*Work instructions*:
Output, exactly as written, the lines of the data below from the one containing "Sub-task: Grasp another" to the end.

*Dataset records*:

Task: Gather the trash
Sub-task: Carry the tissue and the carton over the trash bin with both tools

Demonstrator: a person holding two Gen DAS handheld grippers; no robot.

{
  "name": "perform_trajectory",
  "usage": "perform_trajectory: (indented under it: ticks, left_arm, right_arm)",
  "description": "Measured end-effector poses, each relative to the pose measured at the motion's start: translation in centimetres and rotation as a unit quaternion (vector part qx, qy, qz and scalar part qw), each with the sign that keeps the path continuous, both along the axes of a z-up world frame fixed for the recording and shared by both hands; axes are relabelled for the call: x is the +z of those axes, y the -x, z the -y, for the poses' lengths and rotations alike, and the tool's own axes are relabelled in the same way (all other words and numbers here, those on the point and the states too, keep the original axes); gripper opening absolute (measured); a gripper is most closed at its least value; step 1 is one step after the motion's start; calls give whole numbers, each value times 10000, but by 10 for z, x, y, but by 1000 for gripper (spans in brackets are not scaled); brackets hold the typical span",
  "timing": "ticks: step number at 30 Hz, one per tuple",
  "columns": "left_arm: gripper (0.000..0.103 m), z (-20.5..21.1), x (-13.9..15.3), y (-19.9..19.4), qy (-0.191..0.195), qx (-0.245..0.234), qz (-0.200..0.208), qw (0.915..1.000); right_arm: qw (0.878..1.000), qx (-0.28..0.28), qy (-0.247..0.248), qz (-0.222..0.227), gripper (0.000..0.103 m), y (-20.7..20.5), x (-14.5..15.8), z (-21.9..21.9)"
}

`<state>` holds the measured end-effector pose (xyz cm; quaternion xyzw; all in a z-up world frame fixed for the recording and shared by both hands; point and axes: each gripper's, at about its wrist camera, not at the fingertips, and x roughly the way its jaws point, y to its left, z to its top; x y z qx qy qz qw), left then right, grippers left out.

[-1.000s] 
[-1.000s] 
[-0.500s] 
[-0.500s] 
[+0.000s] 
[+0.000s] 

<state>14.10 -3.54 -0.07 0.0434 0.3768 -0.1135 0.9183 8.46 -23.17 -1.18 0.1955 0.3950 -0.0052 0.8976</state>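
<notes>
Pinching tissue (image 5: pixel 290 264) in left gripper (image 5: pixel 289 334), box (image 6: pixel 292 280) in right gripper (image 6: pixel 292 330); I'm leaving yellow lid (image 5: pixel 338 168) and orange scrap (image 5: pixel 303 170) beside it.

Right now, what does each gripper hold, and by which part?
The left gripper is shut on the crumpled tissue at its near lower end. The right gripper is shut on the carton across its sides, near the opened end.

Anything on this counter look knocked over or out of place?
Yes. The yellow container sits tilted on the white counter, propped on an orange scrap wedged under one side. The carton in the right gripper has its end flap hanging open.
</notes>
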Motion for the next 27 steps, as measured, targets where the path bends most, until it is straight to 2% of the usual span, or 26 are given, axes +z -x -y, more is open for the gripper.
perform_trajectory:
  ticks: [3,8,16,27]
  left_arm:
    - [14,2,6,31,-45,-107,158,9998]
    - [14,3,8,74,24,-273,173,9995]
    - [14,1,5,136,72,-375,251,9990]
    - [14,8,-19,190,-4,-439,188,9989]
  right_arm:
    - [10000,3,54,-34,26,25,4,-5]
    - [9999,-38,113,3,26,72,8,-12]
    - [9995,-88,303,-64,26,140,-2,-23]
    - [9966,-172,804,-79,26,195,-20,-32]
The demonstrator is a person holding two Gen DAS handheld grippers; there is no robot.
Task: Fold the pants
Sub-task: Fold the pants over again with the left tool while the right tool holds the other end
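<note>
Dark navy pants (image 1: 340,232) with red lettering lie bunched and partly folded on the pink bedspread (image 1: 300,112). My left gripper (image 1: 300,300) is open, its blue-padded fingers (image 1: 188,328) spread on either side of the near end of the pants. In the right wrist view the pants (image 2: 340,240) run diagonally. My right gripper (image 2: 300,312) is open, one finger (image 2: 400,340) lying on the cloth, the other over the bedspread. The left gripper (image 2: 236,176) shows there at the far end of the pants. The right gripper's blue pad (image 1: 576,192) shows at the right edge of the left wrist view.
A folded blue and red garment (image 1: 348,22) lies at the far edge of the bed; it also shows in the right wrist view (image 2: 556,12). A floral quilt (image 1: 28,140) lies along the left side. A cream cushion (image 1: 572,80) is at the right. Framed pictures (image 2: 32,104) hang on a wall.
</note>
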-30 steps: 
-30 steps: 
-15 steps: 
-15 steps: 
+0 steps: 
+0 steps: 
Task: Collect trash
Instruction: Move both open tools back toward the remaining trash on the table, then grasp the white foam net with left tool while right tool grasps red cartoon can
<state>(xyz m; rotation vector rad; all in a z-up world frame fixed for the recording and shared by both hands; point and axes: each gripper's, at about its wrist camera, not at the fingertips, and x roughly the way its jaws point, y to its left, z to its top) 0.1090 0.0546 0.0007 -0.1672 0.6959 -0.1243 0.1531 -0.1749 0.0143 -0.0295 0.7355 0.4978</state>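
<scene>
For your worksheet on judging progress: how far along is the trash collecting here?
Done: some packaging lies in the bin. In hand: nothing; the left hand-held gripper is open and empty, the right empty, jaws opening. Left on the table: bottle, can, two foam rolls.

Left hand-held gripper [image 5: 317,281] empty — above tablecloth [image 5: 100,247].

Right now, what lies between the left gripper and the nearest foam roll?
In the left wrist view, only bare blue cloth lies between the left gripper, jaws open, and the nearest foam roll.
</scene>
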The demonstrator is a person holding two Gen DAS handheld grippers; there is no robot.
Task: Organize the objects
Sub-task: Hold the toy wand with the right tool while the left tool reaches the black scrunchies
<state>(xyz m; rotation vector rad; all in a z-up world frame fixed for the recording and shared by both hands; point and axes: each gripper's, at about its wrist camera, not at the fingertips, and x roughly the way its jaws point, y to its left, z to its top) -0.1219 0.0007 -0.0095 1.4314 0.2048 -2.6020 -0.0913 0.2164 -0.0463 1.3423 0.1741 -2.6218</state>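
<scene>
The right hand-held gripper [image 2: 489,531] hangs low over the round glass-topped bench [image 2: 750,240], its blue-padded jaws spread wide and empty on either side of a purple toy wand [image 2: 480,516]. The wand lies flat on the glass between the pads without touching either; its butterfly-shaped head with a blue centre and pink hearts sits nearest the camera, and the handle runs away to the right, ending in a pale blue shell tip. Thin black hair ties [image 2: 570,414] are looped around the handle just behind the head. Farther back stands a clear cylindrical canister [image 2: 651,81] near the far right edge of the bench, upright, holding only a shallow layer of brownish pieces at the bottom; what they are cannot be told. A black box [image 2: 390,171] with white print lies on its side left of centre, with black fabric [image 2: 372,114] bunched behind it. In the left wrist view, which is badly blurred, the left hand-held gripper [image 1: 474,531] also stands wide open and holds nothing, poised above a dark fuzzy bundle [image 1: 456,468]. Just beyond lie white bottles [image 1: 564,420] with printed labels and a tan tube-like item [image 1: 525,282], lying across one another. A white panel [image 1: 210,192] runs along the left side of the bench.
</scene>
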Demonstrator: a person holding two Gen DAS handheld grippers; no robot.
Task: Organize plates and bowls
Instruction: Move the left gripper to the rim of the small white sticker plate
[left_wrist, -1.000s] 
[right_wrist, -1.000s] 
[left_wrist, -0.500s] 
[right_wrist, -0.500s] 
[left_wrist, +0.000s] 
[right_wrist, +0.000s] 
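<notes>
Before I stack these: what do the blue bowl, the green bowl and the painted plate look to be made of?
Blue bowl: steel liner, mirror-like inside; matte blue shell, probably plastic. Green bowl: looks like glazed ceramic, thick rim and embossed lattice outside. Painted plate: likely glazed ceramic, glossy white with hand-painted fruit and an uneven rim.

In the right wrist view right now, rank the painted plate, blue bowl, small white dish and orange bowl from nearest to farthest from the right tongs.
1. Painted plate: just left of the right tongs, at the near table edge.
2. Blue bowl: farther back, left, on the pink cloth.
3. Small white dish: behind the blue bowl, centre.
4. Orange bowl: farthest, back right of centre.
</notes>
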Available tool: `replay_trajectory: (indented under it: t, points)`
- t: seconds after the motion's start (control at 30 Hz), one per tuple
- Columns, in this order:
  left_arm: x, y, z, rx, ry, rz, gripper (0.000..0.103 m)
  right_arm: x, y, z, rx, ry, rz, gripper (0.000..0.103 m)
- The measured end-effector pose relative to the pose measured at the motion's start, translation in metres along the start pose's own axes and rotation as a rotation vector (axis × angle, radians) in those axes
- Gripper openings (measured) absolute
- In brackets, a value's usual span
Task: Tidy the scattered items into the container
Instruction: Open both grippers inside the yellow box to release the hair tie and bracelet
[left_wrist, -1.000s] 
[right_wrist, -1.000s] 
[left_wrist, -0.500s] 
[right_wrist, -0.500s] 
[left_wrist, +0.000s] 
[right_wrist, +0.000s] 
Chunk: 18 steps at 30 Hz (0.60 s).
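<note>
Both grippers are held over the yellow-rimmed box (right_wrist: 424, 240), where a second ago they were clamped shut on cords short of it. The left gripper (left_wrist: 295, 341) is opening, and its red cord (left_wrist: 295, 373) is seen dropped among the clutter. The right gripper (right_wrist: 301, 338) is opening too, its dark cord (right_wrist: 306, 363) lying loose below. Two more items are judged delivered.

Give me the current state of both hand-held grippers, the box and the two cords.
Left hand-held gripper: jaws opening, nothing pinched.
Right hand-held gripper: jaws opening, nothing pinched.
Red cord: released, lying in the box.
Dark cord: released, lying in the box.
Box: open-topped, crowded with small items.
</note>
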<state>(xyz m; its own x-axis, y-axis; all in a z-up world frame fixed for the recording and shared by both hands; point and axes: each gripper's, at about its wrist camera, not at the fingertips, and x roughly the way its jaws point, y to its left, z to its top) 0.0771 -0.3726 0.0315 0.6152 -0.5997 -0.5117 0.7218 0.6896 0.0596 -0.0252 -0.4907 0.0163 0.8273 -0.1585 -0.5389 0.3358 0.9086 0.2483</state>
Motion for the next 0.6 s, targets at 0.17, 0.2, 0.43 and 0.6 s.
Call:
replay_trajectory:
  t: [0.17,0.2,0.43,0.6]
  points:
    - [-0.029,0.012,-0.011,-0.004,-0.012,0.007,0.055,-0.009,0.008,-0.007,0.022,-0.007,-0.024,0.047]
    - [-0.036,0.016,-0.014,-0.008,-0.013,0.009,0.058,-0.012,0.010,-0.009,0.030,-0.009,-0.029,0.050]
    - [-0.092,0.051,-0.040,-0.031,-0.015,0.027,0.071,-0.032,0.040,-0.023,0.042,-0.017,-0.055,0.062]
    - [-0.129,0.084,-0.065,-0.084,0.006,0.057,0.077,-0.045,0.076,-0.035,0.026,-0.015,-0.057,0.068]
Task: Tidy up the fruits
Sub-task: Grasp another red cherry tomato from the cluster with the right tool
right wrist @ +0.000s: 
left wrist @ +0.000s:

*Task response*:
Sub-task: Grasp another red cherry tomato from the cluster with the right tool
right wrist @ +0.000s: 
left wrist @ +0.000s:

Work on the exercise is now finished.